El joven intentó sonreír, pero por su cara sólo asomó un rictus torcido. Kharouf apretó la presión de la mano sobre su hombro. Su voz sonaba cálida, amable.

—Descuida, Nazim. Hoy Alá no nos pide nuestra sangre, sólo la de otros. Pero aunque ocurriera algo, has grabado un vídeo para tu familia, ¿verdad?

Nazim asintió.

—Entonces no te preocupes. Puede que tus padres se hayan occidentalizado un poco, pero en el fondo de su alma son buenos musulmanes. Saben cuál es el premio del mártir. Y cuando llegues a la Vida Futura, Alá te da el privilegio de interceder por ellos. Imagina cómo se sentirán ellos entonces.

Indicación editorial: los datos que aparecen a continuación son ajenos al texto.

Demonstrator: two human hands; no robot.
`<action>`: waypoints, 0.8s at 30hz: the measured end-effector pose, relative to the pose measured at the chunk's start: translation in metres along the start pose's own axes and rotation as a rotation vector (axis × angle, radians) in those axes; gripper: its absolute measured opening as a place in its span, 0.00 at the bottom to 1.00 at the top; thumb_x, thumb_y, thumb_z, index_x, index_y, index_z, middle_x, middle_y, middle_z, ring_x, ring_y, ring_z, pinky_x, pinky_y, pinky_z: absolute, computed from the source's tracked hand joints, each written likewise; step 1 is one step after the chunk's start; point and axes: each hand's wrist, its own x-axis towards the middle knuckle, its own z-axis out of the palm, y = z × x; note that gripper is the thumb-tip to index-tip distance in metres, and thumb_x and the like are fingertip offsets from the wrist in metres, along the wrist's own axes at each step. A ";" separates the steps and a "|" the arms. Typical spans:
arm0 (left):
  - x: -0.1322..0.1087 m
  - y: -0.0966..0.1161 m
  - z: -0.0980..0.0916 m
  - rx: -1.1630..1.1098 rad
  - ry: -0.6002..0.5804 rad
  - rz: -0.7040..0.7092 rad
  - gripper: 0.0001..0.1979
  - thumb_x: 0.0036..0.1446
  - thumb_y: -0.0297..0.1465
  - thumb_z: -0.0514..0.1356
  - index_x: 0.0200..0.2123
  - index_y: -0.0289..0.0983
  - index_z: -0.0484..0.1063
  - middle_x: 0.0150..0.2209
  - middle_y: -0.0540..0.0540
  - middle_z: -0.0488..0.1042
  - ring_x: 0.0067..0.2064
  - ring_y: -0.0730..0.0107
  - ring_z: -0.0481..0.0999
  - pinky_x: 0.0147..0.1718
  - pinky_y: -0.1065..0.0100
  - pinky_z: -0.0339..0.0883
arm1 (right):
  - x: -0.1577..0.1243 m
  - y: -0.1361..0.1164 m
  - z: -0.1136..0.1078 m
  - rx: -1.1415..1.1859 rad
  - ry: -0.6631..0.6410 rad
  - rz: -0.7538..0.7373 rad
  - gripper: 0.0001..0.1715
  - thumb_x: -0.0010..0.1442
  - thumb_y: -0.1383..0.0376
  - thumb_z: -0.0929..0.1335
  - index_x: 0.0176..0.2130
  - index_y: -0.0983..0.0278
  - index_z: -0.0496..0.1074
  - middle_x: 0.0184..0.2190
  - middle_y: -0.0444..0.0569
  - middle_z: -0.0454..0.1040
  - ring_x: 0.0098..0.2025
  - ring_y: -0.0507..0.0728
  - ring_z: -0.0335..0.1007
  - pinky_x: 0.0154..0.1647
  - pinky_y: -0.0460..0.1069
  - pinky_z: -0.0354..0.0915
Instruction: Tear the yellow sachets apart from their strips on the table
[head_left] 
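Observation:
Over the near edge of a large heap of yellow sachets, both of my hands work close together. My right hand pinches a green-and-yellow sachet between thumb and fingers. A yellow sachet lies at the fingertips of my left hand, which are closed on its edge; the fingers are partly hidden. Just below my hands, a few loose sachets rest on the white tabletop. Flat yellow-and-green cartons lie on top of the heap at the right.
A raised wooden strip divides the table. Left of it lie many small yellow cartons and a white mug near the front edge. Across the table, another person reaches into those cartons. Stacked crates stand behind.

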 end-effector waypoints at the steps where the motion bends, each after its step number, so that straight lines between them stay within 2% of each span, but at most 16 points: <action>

El joven imaginó a sus padres y a su hermana arrodillados ante él, dándole las gracias por la salvación, pidiéndole perdón por haber estado equivocados. En la bruma de su fantasía, ése era el avance más hermoso de la Vida Futura. Consiguió sonreír por fin.

—Así me gusta, Nazim. Lleva en tu rostro la bassamat al farah, la sonrisa del martirio. Es parte de nuestro compromiso. Es parte de nuestro premio.

Nazim metió la mano en la cazadora y agarró fuerte la culata del arma.

Pausadamente, Kharouf y él bajaron del coche.